Sejak 2022 mochi sukabumi menjadi warisan budaya takbenda/Foto : Dok. Instagram @mochilampion_smi Sejak 2022 mochi sukabumi menjadi warisan budaya takbenda/Foto : Dok. Instagram @mochilampion_smi

Jakarta, GPriority.co.id – Si kenyal bulat mochi menjadi salah satu camilan favorit di Indonesia, khususnya di daerah Jawa Barat. Namun siapa sangka, ternyata sejak 2022 mochi Sukabumi menjadi warisan budaya takbenda dan merupakan bagian dari kekayaan budaya Indonesia.

Walaupun banyak orang mengira jika mochi merupakan khas Jepang, namun ternyata sejarahnya lebih kompleks. Dikutip dari berbagai sumber, mochi masuk ke Jepang lewat Asia Tenggara saat sistem tanam padi berkembang.

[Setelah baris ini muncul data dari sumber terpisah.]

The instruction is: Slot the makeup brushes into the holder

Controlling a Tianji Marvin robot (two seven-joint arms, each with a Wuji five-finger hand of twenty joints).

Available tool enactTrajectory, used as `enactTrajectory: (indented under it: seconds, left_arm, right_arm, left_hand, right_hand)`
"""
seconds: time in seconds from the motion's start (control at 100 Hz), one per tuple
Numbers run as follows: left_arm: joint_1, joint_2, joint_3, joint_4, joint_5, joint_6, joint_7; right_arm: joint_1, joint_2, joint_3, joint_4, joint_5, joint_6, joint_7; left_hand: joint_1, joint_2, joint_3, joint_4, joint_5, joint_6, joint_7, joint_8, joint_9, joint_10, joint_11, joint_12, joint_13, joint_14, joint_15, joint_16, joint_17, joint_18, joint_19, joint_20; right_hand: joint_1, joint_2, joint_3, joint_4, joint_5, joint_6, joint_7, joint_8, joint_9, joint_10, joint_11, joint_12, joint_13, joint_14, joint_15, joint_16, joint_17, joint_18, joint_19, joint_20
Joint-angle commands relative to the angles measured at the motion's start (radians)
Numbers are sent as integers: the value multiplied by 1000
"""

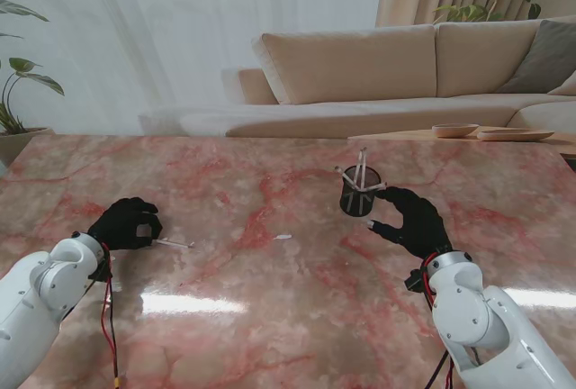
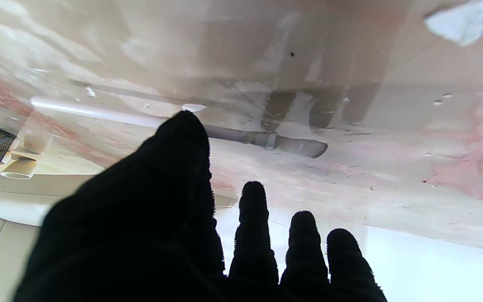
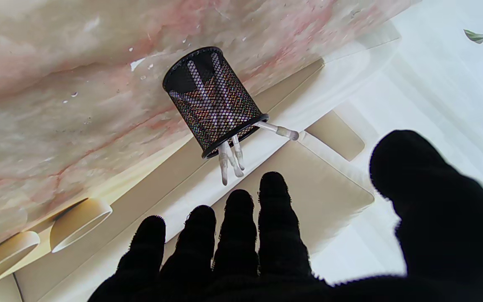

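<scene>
A makeup brush (image 1: 173, 243) lies on the table just right of the open, empty left hand (image 1: 126, 223).

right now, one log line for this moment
left hand: at brush on table | right hand: open, beside holder | holder: several brushes in

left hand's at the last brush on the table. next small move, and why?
Probably close the left hand on the brush and lift. The brush lies flat on the marble, its handle just past the fingers, which look apart and not yet around it. The holder already has brushes standing in it; the right hand beside it holds nothing.
</scene>
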Motion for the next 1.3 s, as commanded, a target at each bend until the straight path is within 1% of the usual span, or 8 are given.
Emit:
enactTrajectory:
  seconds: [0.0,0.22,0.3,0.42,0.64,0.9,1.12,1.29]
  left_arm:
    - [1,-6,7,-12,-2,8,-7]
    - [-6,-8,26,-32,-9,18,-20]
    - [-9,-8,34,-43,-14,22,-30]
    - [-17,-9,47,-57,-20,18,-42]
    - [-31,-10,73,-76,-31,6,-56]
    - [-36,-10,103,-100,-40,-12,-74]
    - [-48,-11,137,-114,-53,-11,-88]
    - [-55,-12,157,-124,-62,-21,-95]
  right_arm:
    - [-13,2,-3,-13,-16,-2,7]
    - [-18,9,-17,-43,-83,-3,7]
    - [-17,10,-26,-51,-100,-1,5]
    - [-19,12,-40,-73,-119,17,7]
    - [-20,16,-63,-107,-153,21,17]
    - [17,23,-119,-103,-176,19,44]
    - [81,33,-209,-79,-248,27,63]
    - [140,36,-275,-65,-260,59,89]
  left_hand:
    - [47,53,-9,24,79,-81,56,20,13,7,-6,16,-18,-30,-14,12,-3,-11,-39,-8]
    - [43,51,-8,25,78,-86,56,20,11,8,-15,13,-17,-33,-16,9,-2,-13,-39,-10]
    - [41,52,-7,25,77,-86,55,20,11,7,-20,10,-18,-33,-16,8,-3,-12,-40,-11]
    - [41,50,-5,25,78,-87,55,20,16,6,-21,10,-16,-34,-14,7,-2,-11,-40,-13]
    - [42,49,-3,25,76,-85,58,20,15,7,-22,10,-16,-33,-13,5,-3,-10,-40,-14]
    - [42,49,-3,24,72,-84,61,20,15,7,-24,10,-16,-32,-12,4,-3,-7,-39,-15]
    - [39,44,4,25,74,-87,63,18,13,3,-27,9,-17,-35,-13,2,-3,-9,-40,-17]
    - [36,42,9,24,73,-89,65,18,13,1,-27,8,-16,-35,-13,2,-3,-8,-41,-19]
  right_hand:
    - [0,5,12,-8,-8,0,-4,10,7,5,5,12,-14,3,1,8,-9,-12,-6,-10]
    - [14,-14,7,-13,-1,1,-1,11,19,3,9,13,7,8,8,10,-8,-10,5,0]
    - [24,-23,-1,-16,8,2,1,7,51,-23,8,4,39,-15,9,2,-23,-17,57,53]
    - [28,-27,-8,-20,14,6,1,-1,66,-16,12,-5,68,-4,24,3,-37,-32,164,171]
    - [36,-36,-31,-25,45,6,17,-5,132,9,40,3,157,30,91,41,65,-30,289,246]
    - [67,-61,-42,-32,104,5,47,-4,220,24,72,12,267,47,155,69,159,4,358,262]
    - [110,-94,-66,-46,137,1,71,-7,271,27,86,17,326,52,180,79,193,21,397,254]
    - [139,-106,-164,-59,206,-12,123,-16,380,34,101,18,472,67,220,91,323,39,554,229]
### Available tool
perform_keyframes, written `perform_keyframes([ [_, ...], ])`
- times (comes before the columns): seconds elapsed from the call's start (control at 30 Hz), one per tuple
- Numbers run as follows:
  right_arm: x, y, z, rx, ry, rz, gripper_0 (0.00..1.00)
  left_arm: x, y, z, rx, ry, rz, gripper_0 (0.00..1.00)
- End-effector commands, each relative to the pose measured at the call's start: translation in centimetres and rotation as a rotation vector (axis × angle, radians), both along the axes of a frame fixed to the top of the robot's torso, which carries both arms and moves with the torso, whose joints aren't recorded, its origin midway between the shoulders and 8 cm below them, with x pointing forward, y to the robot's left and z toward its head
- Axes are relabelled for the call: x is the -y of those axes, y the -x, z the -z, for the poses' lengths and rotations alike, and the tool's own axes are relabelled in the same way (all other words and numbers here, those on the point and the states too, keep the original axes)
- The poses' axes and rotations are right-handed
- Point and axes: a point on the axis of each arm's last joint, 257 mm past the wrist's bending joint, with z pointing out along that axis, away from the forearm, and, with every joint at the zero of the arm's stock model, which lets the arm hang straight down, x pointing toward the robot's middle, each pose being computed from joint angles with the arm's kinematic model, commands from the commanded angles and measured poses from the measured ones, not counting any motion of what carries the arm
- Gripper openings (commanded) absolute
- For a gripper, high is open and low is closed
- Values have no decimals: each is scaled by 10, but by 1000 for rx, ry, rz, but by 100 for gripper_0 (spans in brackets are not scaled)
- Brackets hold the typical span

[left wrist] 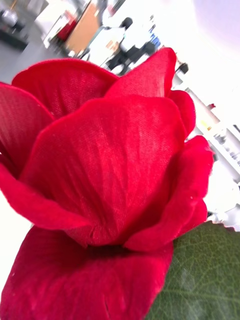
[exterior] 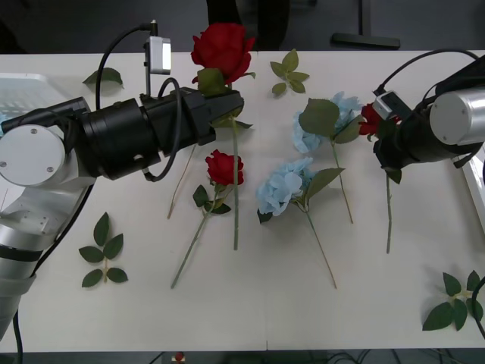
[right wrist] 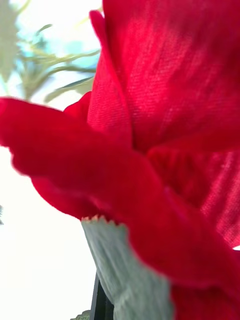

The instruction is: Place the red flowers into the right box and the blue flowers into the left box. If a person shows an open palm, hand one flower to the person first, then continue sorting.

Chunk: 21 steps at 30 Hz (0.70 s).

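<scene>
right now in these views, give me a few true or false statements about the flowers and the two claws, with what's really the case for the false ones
1. The left claw is at the stem of a red rose just below its bloom. True.
2. Two blue hydrangeas lie on the table between the arms. True.
3. The right claw is over a blue hydrangea. False: it is at a red rose, whose bloom fills the right wrist view.
4. A blue hydrangea already lies in the left box. False: the visible part of that bin holds no flower.
5. A third red rose lies free on the table. True.
</scene>
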Motion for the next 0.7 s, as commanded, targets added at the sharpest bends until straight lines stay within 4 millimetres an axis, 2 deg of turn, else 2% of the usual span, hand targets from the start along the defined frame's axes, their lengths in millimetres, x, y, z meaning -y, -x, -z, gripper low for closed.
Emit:
perform_keyframes([
  [0.03, 31, -21, -63, 134, 79, -21, 0, 24, 8, -43, 91, 71, 21, 0],
  [0.23, 81, -33, -96, 222, 166, 14, 0, 43, 8, -57, 113, 125, 5, 0],
  [0.4, 145, -42, -124, 290, 324, 30, 0, 58, 4, -71, 121, 185, -26, 0],
  [0.47, 177, -49, -133, 325, 408, 40, 0, 61, 2, -78, 129, 203, -36, 0],
  [0.5, 186, -51, -136, 337, 433, 40, 0, 61, 1, -80, 131, 205, -39, 0],
  [0.57, 219, -56, -142, 365, 519, 50, 0, 63, -3, -85, 138, 212, -45, 0],
  [0.6, 227, -57, -141, 369, 538, 53, 0, 64, -4, -87, 142, 212, -45, 0],
  [0.7, 275, -56, -144, 376, 679, 73, 0, 67, -9, -95, 155, 216, -50, 0],
])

Tak heran, jika kemudian mochi juga berkembang di Indonesia termasuk di daerah Sukabumi.

Menurut cerita, ada dua versi asal-usul mochi Sukabumi. Pertama, camilan ini dibawa tentara Jepang saat masa penjajahan. Penduduk lokal yang bekerja di dapur barak Jepang pun belajar cara membuatnya. Sejak saat itu, mochi menjadi camilan yang sering disajikan di acara khusus.

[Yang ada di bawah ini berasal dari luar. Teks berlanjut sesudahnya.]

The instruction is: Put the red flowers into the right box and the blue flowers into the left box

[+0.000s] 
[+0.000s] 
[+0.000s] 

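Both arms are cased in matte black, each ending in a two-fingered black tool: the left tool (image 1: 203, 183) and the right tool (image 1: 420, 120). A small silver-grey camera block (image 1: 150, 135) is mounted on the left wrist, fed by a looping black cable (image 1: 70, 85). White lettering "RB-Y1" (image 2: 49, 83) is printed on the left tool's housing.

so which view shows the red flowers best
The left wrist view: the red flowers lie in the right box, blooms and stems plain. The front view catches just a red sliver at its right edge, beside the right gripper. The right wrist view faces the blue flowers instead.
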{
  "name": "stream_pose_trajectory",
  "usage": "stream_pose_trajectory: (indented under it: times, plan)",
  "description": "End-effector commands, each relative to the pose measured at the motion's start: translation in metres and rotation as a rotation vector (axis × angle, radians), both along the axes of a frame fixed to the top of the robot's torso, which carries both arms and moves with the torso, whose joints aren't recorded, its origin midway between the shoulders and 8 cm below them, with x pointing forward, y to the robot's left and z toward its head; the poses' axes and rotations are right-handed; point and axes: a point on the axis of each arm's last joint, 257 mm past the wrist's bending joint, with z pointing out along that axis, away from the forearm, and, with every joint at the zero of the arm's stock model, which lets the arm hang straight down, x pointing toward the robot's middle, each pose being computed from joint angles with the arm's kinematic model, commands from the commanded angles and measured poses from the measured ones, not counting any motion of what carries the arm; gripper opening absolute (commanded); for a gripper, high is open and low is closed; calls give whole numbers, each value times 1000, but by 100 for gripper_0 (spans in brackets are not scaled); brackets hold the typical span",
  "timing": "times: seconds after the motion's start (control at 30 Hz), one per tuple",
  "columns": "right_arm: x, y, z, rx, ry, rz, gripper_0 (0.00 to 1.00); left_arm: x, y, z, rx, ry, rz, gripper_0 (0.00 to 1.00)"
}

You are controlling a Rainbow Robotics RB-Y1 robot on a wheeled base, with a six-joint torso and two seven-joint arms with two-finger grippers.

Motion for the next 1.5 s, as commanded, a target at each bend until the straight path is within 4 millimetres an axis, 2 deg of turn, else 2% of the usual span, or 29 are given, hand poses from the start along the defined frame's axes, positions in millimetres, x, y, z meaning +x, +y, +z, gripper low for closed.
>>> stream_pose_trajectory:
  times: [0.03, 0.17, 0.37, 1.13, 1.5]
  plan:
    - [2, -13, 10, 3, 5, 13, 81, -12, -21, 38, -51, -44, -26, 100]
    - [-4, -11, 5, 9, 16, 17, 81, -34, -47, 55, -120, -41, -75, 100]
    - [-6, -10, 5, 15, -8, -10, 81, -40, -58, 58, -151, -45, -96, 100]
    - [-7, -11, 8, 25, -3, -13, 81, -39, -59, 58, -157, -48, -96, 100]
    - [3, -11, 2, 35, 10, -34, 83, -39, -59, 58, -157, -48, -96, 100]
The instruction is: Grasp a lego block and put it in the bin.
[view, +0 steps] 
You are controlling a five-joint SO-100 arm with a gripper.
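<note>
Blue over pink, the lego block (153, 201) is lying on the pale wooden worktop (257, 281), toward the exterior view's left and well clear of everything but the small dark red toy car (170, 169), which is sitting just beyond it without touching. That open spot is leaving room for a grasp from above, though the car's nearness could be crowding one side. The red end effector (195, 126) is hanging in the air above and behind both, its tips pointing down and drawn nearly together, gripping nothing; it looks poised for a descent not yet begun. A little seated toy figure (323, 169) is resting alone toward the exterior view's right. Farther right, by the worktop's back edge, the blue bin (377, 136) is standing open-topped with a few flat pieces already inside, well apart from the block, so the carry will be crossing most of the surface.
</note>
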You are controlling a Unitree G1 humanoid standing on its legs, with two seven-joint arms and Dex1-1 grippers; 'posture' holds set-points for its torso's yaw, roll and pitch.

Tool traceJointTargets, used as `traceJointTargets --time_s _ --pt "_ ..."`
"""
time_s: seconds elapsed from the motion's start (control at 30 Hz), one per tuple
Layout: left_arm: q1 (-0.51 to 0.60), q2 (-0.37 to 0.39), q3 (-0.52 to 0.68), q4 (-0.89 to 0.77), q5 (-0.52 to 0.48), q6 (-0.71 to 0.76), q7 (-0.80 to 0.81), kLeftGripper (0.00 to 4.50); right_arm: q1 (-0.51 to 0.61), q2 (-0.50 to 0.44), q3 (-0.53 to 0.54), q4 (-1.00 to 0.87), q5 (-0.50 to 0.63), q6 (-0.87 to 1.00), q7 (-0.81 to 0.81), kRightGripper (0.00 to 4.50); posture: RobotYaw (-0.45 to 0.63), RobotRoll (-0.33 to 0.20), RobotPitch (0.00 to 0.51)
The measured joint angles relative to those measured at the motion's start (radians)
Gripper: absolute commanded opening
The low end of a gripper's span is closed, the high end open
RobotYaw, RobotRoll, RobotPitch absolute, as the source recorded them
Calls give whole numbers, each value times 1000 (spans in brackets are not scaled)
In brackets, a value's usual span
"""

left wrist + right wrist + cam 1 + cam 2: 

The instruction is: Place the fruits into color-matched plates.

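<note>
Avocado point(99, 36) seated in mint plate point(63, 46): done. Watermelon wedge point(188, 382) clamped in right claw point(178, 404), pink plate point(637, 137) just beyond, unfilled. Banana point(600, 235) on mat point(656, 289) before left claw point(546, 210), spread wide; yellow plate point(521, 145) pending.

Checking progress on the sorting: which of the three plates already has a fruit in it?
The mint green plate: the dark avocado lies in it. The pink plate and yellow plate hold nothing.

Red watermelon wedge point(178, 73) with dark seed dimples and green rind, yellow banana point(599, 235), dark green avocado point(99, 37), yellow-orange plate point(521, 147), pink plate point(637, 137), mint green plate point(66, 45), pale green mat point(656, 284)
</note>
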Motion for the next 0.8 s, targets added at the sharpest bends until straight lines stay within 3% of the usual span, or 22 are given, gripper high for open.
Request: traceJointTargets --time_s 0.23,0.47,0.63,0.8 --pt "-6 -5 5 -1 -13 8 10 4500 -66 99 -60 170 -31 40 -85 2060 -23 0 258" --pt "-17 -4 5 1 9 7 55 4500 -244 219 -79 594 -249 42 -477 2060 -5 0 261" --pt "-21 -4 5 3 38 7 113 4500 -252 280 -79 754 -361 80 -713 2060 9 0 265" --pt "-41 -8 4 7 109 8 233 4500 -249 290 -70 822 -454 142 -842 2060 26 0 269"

Sementara, versi cerita lainnya datang dari komunitas Tionghoa di Sukabumi. Mereka biasa menyajikan mochi pada perayaan Tahun Baru Imlek dan acara pernikahan. Lama kelamaan, mochi semakin dikenal dan muncul produsen legendaris bernama Mochi Garuda.

Mochi Sukabumi sendiri mempunyai ciri khas yang berbeda dari mochi Jepang. Isiannya kacang, namun bukan kacang merah atau es krim. Bungkusnya pun memiliki ciri khas dengan wadah anyamanan bambu yang membuat kesan tradisionalnya semakin kuat.

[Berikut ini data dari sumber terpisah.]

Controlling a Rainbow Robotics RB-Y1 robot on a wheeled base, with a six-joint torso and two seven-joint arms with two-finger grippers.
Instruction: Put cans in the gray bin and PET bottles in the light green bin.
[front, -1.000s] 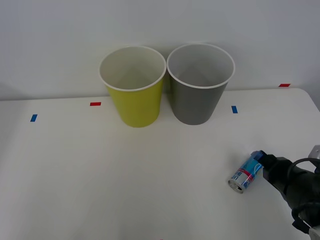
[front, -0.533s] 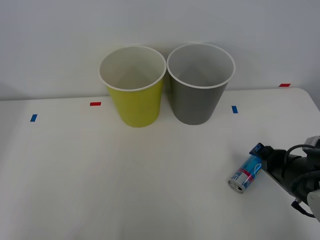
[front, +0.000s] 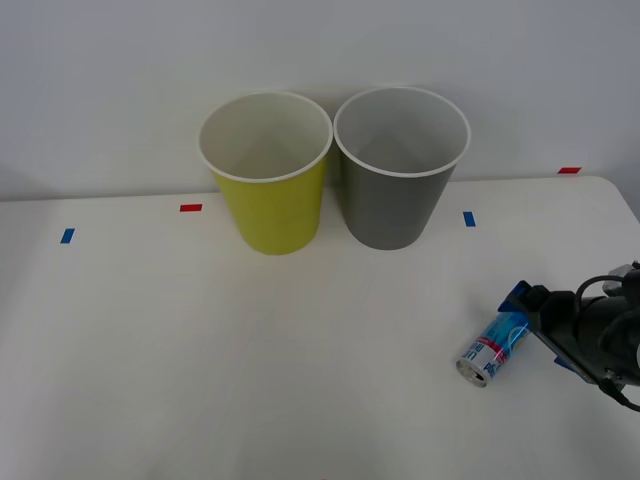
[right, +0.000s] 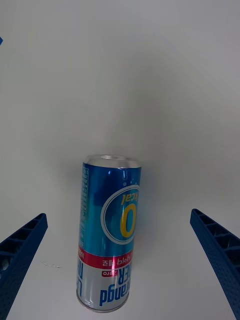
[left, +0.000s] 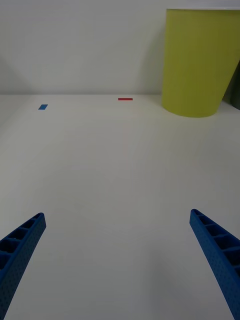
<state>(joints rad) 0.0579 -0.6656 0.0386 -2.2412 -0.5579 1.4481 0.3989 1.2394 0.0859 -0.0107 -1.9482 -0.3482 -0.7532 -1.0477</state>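
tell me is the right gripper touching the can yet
Apart. In the right wrist view the can lies on its side between the right gripper's open blue fingers, with bare table showing on both sides of it.

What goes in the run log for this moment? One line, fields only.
stage: approach | right gripper: open, straddling can | can: lying on table | left gripper: open, idle | gray bin: no can inside
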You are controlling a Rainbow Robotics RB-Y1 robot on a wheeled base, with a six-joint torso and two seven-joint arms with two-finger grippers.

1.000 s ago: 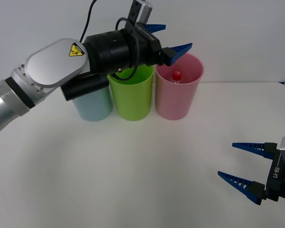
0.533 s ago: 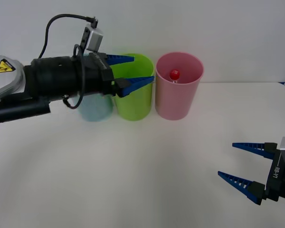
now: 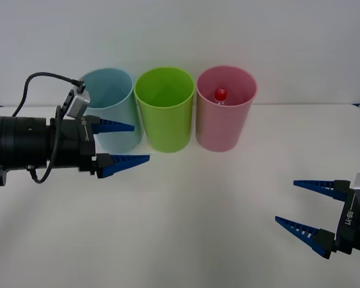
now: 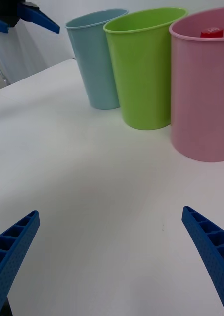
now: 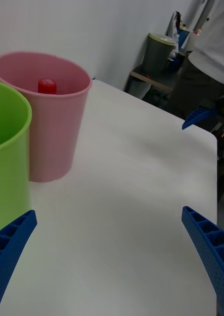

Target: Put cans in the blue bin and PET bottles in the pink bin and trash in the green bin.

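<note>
Bottle [image 3: 222, 94] first: it stands inside the pink bin [image 3: 225, 129], with only its red cap showing above the rim, near the back wall. The cap also shows over the rim from both wrist views. A small clear PET bottle like this is probably light and thin-walled; it would dent under a hard squeeze and could slip on its smooth label, so the firm places to take hold would be the cap or the neck just below it. Where it sits now, no grip looks needed, since the pink bin is its proper place.

Beside the pink bin stands the green bin [image 3: 165, 111], touching or nearly touching it, and next to that the blue bin [image 3: 113, 105], all three upright in a row at the back of the white table [image 3: 198, 210]. The bins look like stiff, light plastic that a careless knock could tip.

The left gripper [image 3: 123, 144] hovers in front of the blue bin, fingers spread and holding nothing. The right gripper [image 3: 303, 204] hangs low at the near right of the table, well apart from the bins, also spread and empty.
</note>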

Di Jepang pembuatan mochi menggunakan beras mochigome. Di Indonesia mochigome biasa disebut ketan putih. Walaupun terkesan sederhana, namun rasanya tetap menjadi juara. Cara pembuatannya pun menjadi bagian dari identitas lokal yang membuat mochi Sukabumi berbeda dan layak dibanggakan.

Wilayah Kaswari di Sukabumi menjadi pusat produksi mochi. Dahulu, di sana terdapat sekolah perwira Jepang. Kemudian dari situlah sejarah mochi semakin berkembang. Hingga saat ini, anda bisa melihat banyak toko mochi di sepanjang jalan Kaswari.

Dengan membeli dan mengonsumsi mochi, kita juga ikut melestarikan budaya lokal, khususnya kuliner Indonesia.